Now what we learned is we develop compounds that could hit SGLT2 or hit both that pharmacologic inhibition did not create that side effect profile, and that was a very important observation that we made first in our mice and our knockout mice and then using our compound that allowed us to have a therapeutic window of the advantages of SGLT1 without the disadvantages of the theoretical concerns.
So that created a unique space for us and for our compound LX 4211. It profiled better in our preclinical models than the SGLT2 selective compounds we had and it continues to perform better, and we think now is profiling better in humans in clinical trials. So that's the evolution, the genesis of us of being here with a unique dual inhibitor.
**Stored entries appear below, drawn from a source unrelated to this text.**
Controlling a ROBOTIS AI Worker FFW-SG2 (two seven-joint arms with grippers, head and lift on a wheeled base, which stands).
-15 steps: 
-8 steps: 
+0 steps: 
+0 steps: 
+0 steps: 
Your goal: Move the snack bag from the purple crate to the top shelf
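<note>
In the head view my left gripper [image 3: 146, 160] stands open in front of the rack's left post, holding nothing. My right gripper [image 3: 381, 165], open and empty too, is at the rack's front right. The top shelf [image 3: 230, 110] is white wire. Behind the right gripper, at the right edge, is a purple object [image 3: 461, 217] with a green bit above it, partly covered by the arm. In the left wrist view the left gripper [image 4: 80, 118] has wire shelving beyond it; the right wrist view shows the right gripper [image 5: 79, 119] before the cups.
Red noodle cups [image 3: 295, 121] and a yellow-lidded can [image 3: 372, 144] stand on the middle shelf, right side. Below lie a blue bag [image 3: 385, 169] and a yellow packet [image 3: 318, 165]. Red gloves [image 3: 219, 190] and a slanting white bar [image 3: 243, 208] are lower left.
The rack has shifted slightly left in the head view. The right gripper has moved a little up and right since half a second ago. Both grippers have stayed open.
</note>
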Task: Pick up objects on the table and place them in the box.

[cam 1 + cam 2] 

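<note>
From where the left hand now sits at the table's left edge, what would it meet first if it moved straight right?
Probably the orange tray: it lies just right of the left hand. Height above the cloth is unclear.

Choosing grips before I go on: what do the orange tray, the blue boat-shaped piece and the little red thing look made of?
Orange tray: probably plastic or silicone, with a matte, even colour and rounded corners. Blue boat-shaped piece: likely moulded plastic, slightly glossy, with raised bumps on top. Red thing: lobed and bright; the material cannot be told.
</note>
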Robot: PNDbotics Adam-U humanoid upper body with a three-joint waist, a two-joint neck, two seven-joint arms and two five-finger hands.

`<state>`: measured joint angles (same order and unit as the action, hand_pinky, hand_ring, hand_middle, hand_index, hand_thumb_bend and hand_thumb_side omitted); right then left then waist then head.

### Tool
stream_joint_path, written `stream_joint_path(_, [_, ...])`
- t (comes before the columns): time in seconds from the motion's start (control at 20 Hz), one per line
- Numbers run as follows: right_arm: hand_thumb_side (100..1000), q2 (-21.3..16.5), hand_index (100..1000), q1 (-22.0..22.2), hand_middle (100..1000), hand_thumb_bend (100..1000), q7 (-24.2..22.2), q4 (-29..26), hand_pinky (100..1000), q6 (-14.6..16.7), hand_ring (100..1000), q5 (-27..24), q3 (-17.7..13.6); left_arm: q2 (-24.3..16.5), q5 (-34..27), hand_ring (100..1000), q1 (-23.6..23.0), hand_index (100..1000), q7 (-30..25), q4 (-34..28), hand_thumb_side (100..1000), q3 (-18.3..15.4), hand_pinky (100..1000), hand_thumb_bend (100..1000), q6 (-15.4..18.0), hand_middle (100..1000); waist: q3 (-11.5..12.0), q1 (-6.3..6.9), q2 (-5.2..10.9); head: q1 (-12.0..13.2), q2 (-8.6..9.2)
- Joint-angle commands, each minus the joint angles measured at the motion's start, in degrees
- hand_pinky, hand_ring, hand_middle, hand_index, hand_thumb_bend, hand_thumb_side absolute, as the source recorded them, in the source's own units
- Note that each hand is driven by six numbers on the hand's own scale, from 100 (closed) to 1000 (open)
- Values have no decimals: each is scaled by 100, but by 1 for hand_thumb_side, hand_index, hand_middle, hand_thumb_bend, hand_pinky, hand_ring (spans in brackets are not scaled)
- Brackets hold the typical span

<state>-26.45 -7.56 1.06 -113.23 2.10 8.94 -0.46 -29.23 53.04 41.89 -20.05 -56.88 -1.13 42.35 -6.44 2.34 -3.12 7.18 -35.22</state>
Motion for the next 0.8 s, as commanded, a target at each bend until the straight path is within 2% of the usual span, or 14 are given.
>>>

So our development strategy then. First and foremost, of course in diabetes you have to establish your agent has very robust glycemic control. It's a competitive space. There are a lot of agents out there, a lot of well established still patented agents, but also very old agents that actually do provide some level of benefit. So you have to demonstrate benefit on top of those. And ideally with a new mechanism of action, something that offers a new benefit to patients. And I think that our dual mechanism does offer that.
SGLT1 mechanism, as we've been the only one to really explore this so far in the clinic, also provides certain additional benefits in glycemic control, specifically potent postprandial or after meal time glycemic control. That spike in glucose after meals which is a very important and somewhat convey to a certain amount of -- ultimately morbidity of diabetes is that spike right after meals. SGLT1 on the GI tract allows us to blunt that and I'll show you some data we have to that effect.